I felt just a little awkward suggesting this one; particularly as Goldwax has been claimed by southern soul fans as the ultimate label where soul and country meshed and made musical magic. With country musician and songwriter Quinton Claunch directing operations and Roosevelt Jamison and others bringing in such great black talent, the resulting soul was the epitome of soul a la south.
Quinton and co-owner Doc Russell were also very serious businessmen and nobody can run a label that boasted over sixty releases across soul music’s finest five years without trying differing styles of music. Coming from the other side, the Northern soul scene has broadened its tastes since the days of “have you got any stompers, mate?” Records that would have produced blank looks and an empty dancefloor at Wigan can now summon their own band of fans, if not always onto the boards, then at least over to their hi-fis.
There is one Goldwax recording however that is totally Northern in the best possible sense. Spencer Wiggins cut ‘Let’s Talk It Over’ in 1967, it then stayed on a tape spool for over twenty years when it sneaked out onto CD in Japan, only to be clutched to the soulful heart of Northern England when the DJs got to hear that magnificent music. First it’s the brass fanfare, then the clean expectant piano break, an underlying guitar phrase joins in, accompanied by some glorious girly “Oooooohs”, before Spencer Wiggins’ soul-drenched voice and a superb pounding rhythm track take over the world. “Have you got any stompers?” “Yes mate, we have.” The track’s provenance is explained in the booklet; let’s just say that this is the recording’s first ever legal release.
One of the company’s contributors to the smoother side of the soul world was George Jackson, a supremely talented young writer, whose melodies suited the dancefloor to a T. We have found George’s own version of James Carr’s ‘You Gotta Have Soul’ which might even be better than his master’s voice here. Speaking of JC, he was the most prolific artist on the label and though his forte was the ballad, he could match Otis, his most obvious rival, and others in the moving and grooving stakes. ‘A Losing Game’ is my personal favourite but ‘That’s What I Want To Know’ is more popular and ‘Coming Back To Me Baby’ more stompier.
It’s been a privilege going through the masters. For me a particular pleasure has been the two unissued ballads ‘Now Girl’ by the Lyrics and ‘If You Love Her’ by Phillip & The Faithfuls. The flip of what would have been the Faithfuls’ second Goldwax release is actually mainstream group soul dance music and 'What'Cha Gonna Do' just reeks of Chicago’s big soul influence. It’s a major discovery and one all progressive soul fans are going to love.

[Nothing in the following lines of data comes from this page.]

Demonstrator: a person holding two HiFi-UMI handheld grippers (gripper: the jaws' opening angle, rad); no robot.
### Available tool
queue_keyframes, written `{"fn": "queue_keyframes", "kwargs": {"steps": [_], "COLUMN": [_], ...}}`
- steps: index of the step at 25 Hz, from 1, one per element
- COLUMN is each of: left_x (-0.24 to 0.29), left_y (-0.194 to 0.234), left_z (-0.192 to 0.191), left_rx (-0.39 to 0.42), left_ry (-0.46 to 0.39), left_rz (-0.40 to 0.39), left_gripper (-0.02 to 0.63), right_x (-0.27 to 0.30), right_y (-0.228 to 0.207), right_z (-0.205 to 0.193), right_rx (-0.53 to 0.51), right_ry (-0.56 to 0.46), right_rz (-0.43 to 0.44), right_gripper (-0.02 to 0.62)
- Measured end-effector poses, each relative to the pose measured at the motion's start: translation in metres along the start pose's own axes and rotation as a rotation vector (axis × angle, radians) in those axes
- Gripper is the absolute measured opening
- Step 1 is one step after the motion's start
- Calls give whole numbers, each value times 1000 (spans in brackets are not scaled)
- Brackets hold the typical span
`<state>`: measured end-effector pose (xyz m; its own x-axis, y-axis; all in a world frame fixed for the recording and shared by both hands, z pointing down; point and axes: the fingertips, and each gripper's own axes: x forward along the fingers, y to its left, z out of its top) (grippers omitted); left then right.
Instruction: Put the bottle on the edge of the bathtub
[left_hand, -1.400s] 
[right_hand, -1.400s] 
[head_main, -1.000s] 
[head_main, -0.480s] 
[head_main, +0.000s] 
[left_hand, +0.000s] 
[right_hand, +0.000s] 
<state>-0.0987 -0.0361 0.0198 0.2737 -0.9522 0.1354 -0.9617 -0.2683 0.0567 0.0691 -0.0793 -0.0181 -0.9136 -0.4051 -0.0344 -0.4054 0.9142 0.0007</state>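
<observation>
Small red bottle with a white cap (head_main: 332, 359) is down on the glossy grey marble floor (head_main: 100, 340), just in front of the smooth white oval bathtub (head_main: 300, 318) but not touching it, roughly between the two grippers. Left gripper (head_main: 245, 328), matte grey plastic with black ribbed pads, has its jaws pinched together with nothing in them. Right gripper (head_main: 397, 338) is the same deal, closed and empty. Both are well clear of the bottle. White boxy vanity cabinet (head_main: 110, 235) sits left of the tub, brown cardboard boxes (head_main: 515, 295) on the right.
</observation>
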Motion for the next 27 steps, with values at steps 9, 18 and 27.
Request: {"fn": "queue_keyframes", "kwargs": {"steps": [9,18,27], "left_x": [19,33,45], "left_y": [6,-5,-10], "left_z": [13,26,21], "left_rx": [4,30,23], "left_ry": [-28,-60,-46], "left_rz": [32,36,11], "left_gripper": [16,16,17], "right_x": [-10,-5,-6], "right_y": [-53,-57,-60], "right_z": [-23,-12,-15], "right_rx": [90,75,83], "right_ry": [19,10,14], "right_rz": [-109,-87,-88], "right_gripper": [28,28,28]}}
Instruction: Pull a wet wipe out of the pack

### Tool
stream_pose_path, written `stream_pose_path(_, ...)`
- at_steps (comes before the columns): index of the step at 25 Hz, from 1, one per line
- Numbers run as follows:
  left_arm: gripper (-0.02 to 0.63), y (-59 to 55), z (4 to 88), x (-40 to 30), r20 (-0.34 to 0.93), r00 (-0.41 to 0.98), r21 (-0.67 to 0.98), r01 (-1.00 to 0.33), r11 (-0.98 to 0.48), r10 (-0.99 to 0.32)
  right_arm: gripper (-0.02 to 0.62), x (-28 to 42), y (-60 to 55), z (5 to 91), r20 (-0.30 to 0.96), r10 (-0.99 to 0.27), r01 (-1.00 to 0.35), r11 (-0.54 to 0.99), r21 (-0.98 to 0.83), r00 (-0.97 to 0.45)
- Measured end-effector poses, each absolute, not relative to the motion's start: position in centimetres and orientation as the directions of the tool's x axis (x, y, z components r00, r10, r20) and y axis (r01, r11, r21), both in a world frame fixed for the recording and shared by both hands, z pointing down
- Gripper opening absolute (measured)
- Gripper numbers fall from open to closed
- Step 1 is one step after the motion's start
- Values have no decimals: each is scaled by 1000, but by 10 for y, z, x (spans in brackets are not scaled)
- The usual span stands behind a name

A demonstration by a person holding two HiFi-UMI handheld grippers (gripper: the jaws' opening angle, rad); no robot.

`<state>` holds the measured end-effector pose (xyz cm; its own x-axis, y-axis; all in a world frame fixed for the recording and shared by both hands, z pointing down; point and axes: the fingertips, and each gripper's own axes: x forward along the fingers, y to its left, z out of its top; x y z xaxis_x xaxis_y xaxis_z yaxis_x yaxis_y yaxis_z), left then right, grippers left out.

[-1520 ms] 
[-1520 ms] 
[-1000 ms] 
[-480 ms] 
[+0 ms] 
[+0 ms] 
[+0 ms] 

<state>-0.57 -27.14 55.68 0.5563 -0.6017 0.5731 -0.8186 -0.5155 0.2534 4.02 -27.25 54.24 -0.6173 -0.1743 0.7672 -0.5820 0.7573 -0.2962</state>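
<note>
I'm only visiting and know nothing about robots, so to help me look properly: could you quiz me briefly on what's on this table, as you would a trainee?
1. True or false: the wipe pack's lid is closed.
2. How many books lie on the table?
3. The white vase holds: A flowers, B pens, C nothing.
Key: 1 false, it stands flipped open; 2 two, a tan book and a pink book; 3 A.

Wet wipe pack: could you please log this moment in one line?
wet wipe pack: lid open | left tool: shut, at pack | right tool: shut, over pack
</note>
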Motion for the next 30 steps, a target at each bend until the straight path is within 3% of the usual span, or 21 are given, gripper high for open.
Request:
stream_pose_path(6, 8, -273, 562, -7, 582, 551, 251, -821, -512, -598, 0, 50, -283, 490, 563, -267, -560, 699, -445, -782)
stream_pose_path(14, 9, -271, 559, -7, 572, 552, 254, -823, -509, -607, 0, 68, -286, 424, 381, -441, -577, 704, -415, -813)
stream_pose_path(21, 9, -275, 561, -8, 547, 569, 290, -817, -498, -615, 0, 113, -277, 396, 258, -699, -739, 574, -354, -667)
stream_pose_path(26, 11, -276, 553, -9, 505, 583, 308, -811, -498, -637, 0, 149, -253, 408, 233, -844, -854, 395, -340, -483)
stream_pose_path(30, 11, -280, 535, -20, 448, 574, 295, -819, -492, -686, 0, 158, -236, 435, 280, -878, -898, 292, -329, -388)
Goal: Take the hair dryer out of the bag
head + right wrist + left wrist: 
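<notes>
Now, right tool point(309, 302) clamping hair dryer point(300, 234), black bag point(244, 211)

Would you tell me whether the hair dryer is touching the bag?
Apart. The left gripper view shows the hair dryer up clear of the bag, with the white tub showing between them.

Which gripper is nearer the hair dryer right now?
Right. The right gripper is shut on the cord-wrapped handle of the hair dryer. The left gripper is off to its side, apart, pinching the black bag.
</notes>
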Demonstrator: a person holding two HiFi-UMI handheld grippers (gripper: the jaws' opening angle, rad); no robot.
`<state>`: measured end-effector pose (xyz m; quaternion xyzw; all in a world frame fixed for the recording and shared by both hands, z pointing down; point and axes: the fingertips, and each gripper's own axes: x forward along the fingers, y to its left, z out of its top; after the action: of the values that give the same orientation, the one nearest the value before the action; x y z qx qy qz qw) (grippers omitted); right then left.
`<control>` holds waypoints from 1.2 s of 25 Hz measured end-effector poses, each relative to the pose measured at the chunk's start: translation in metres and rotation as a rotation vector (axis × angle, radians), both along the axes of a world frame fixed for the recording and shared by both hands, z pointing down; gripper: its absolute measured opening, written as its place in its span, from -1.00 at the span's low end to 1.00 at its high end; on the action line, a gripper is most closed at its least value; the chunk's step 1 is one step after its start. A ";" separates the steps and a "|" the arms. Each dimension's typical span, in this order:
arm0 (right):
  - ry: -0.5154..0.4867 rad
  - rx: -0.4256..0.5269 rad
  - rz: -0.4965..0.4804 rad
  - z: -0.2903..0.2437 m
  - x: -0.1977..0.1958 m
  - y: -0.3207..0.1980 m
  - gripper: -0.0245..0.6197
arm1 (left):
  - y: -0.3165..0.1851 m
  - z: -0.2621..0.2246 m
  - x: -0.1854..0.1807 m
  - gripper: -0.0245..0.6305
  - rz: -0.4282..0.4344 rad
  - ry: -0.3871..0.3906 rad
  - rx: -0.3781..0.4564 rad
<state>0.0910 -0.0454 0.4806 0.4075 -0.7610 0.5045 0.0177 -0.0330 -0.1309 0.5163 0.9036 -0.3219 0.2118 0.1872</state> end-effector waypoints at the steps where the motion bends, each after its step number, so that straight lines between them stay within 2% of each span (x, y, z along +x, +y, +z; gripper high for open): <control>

There’s more rare and collectible group harmony from the excellent Vel Tones and the Lyrics, Percy Milem’s old group. Percy himself gives us his classic dancer ‘Call On Me’ as well as ‘I Slipped A Little’ which features a big slice of country and like several of the tracks here, was only available on an impossible to find deleted series of Japanese CDs. Another one that is going to set tongues a-wagging is George & Greer’s ‘To Me It’s Storming’ a fabulous mid tempo tune that captivates then moves along smartly as the song progresses; a sleeping giant methinks!